Exercise is good for you, this we know. It helps build muscle, burn fat and make us all into happier, healthier people. But long before you start looking the way you want, there are other hidden, more immediate, molecular and immunological changes taking place inside your cells. Changes which could be responsible for protecting us from heart disease, high blood pressure, type 2 diabetes – and even stave off old age and cancer.
You may think that “molecular” changes may not be that much of a big deal. Surely it is fat loss and muscle gain that are the best outcomes of exercise? Actually molecular changes affect the way genes and proteins are controlled inside cells. Genes can become more or less active, while proteins can be rapidly modified to function differently and carry out tasks such as moving glucose into cells more efficiently, or protect cells from harmful toxins.

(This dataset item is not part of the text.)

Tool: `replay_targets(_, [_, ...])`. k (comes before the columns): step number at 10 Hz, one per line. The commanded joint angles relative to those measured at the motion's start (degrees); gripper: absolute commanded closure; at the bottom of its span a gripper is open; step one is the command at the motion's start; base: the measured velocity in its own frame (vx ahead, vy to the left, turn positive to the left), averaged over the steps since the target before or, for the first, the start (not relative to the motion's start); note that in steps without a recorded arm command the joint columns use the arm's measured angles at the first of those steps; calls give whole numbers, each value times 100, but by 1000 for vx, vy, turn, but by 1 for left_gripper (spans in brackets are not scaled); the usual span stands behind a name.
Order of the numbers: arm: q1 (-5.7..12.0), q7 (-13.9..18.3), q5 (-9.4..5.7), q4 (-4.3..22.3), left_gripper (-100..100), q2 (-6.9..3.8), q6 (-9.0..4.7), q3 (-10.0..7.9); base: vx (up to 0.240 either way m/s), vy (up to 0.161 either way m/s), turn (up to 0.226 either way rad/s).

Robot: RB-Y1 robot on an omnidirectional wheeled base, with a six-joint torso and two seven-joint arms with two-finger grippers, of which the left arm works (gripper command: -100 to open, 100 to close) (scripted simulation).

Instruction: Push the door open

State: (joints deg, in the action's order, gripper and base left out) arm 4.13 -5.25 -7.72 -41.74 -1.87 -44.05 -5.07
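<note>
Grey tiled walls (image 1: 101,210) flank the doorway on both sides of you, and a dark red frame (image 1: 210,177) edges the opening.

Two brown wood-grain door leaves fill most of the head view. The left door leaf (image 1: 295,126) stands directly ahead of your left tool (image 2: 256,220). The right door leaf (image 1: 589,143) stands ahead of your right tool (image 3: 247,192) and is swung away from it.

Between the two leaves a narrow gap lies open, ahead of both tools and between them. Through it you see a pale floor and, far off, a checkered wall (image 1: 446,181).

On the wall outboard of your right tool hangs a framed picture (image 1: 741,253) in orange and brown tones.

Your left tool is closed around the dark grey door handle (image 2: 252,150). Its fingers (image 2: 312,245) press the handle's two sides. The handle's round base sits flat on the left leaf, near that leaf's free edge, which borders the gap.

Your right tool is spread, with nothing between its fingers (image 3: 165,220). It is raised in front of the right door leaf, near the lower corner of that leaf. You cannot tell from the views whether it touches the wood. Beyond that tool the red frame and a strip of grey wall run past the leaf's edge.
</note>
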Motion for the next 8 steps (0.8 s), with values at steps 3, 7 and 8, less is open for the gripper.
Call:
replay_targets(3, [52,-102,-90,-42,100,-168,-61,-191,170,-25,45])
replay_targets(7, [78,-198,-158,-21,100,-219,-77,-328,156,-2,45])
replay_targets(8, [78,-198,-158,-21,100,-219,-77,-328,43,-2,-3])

Type 2 diabetes causes all kinds of health problems, including cardiovascular disease, high blood pressure, blindness, kidney failure and nerve damage, and may lead to limb amputation. The underlying cause is the development of a heightened inflammatory state in the body’s tissue and cells. This damages cells and can eventually lead to insulin resistance and, ultimately, type 2 diabetes.
The main risk factors for type 2 diabetes include obesity, a poor diet and a sedentary lifestyle. However, we have found that even low intensity exercise, such as brisk walking, can increase the body’s insulin sensitivity. This means that people at risk of developing diabetes become less prone because they are able to metabolise glucose more efficiently.
In our study, we asked 20 sedentary people who were at risk of developing diabetes to walk briskly for 45 minutes, three times a week, for eight weeks. Although there was no change in their weight, blood pressure or cholesterol level, on average each participant lost a significant six centimetres from their waist circumference. And, more importantly, there was a reduction in their diabetic risk.
Immune system benefits
Interestingly, there were also exercise-induced changes in the participants’ monocytes – an important immune cell that circulates in the bloodstream. This led to a reduction in the body’s inflammatory state, one of the main risks for type 2 diabetes.
When our body is under attack from foreign invaders such as microbes, immune cells such as monocytes change into “microbe-eating” macrophages. Their main function is to fight infection in our tissues and lungs. There are two main types of macrophages, M1 and M2. M1 macrophages are associated with pro-inflammatory responses and are necessary for aggressively fighting off infections. However, in obese people who do not exercise, these cells become active even in the absence of infection. This can lead to an unwanted, heightened inflammatory condition which may “trigger” diabetes.
On the other hand, M2 macrophages play a role in “switching-off” inflammation and are instrumental in “damping-down” the more aggressive M1s. So a healthy balance of M1 and M2 macrophages is crucial to maintain an optimal immune response for fighting infections – and it may help prevent the heightened inflammatory condition which comes from lack of exercise and obesity too.